I also don't see why causing an event is the same as wholly determining the effect. How does the cause bind the effect?

So it seems when someone says all events are deterministic/random that they are proposing a reality where everything is arbitrary and thus there is no real binding on causal chains. But surely in such an absurd reality free will is hardly a problem at all?
 
All events come from a prior SoA (state of affairs) and to try and say any event is not caused by its prior state is not science from empirical observation - but is metaphysical bluster.

Agents using their information processing can change real world probabilities by making mental or physical models and predict future states according to desires. Since agents have self-reference they can change real-world probabilities before action. Good grief, many-worlds interpretation in physics takes this so seriously that it is asserted that an agent choosing between two possible choices actually makes two realities and splits one universe into two. (I am not a believer in a many-worlds view of physics.)
I have no idea why you think agents have anything to do with Many Worlds. Meanwhile, if I read you correctly, you have just said that agents can change probabilities but only deterministically.

I would describe this interaction with real-world probabilities as an agent creating two or more information objects and then using will or desire to enforce one. The agent itself creates degrees of freedom from this process in relation to its ability to structure information as to predictable future events. These degrees of freedom are measurable.
But apparently this will/desire is deterministic.

If I've misunderstood you, please elaborate.

~~ Paul
 
Rather I am trying to understand why any process must fall under determinism or randomness. The latter, randomness, seems illogical as it claims the result is partially happening for no reason whatsoever.
Well, that's what our observations of the universe seem to indicate. We have absolutely no evidence that individual beta decay is anything other than completely arbitrary. The only pattern is the half-life of groups of particles.

But even a "deterministic" process seems to be just as arbitrary, as it's unclear what would ensure the consistency necessary to have consistent results long enough believe a process is deterministic. That things happen consistently is just as arbitrary as things happening for no reason at all.
Really? So the fact that my computer computes for years completely deterministically is the same as if its electronics did arbitrary things? If we are going to adopt the philosophical position that these are the same thing, then I daresay the question of free will becomes irrelevant.

I also don't see why causing an event is the same as wholly determining the effect. How does the cause bind the effect?
I have no idea. All I can offer is the laws of physics that do quite a good job of predicting what is going to happen when a set of causes produce an effect, and also quite a good job of specifying the quantum behaviors of particles and groups of particles.
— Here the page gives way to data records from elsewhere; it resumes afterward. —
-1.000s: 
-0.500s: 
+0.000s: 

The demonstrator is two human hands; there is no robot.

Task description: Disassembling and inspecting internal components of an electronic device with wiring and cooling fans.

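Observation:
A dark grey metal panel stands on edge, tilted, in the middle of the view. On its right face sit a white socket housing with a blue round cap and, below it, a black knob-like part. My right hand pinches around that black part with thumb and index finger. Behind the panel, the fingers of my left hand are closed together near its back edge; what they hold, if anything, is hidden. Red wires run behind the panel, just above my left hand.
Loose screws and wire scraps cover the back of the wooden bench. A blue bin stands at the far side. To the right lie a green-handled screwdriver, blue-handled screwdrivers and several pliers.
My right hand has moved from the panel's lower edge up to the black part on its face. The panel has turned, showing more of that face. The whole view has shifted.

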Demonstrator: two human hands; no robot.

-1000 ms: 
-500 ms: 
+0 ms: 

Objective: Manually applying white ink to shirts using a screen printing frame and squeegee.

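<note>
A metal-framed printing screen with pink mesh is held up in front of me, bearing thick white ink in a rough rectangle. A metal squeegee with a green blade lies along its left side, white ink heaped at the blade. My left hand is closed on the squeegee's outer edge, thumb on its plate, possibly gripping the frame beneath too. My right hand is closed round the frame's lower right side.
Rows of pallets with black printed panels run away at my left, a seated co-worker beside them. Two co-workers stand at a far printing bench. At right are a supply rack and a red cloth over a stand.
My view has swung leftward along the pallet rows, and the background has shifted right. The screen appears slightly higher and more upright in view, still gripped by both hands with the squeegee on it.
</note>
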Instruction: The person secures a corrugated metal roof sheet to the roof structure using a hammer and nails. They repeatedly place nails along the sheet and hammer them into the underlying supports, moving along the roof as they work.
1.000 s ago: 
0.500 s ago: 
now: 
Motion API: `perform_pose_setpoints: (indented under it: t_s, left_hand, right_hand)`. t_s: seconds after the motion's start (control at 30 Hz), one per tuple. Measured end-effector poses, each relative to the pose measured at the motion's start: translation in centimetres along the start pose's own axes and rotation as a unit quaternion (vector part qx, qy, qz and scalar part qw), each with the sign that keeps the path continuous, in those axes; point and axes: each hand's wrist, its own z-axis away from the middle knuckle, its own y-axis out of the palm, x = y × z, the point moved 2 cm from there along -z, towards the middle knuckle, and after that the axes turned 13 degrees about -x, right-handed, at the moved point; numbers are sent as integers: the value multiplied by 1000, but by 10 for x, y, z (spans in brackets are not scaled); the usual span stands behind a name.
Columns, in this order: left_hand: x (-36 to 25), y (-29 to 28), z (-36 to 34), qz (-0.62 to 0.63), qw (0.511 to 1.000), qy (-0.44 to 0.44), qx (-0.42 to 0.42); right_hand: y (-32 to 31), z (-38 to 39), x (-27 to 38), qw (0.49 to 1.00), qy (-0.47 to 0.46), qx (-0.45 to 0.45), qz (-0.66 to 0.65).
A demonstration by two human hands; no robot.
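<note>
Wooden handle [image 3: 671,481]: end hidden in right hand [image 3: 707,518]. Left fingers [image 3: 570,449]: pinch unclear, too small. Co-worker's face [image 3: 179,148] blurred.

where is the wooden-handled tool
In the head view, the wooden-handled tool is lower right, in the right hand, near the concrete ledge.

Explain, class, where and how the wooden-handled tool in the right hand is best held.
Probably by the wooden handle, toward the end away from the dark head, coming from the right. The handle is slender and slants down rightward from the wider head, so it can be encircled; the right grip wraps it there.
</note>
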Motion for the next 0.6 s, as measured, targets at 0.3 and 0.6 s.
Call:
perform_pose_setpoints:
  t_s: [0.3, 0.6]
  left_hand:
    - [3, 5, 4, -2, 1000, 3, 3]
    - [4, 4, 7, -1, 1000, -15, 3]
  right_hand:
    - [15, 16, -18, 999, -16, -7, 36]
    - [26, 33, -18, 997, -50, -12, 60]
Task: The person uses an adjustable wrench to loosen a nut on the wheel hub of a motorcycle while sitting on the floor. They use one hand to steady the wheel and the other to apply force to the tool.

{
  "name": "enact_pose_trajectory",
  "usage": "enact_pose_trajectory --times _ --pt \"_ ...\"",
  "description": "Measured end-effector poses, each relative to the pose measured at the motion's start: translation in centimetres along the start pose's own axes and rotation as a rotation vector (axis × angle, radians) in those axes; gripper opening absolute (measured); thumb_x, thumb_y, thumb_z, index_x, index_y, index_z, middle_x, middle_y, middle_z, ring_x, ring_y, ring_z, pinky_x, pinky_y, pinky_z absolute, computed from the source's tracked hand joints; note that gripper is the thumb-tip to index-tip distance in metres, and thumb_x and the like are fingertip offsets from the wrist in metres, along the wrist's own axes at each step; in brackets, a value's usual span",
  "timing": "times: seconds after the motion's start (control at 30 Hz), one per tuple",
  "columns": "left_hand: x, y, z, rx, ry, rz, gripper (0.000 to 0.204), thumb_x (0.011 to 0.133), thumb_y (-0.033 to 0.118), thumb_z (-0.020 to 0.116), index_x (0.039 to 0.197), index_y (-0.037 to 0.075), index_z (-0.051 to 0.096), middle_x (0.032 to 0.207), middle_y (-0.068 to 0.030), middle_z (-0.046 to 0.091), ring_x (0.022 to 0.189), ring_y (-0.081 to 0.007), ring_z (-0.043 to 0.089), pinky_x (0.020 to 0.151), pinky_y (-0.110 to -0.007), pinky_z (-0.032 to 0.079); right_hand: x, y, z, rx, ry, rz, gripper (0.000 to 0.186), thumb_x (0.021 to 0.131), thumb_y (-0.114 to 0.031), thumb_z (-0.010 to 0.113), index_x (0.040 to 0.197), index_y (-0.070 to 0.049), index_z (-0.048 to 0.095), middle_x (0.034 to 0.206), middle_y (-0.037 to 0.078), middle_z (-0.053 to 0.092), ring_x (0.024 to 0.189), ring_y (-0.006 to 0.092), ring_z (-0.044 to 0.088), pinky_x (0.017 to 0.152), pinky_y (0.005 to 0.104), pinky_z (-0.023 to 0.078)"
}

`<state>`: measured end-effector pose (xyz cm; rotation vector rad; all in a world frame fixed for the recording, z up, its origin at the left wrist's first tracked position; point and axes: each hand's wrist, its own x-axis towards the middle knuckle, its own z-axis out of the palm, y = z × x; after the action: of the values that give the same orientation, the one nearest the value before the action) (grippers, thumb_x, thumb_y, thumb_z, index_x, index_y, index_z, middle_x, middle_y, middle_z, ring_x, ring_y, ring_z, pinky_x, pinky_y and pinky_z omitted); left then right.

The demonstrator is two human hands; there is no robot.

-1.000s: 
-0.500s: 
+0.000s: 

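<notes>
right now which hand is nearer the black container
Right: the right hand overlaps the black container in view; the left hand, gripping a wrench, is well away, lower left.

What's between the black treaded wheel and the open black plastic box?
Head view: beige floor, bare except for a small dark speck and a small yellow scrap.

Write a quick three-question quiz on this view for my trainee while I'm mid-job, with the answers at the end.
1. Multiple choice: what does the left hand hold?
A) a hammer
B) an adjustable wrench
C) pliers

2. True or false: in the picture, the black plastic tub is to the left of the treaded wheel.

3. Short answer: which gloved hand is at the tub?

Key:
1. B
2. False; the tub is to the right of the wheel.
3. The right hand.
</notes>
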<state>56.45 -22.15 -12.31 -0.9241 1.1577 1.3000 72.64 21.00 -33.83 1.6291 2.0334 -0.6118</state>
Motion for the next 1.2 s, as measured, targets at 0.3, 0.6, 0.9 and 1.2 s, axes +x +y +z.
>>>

So it seems when someone says all events are deterministic/random that they are proposing a reality where everything is arbitrary and thus there is no real binding on causal chains. But surely in such an absurd reality free will is hardly a problem at all?
I'd say it is entirely problematical. If you don't distinguish random results from predictable/desired results, the question of free will is moot.

For the nth time, I suggest that you simply reject my notions of determinism and randomness and offer up a description of how free will might work. I think it's pretty clear now that we aren't going to agree on those two concepts.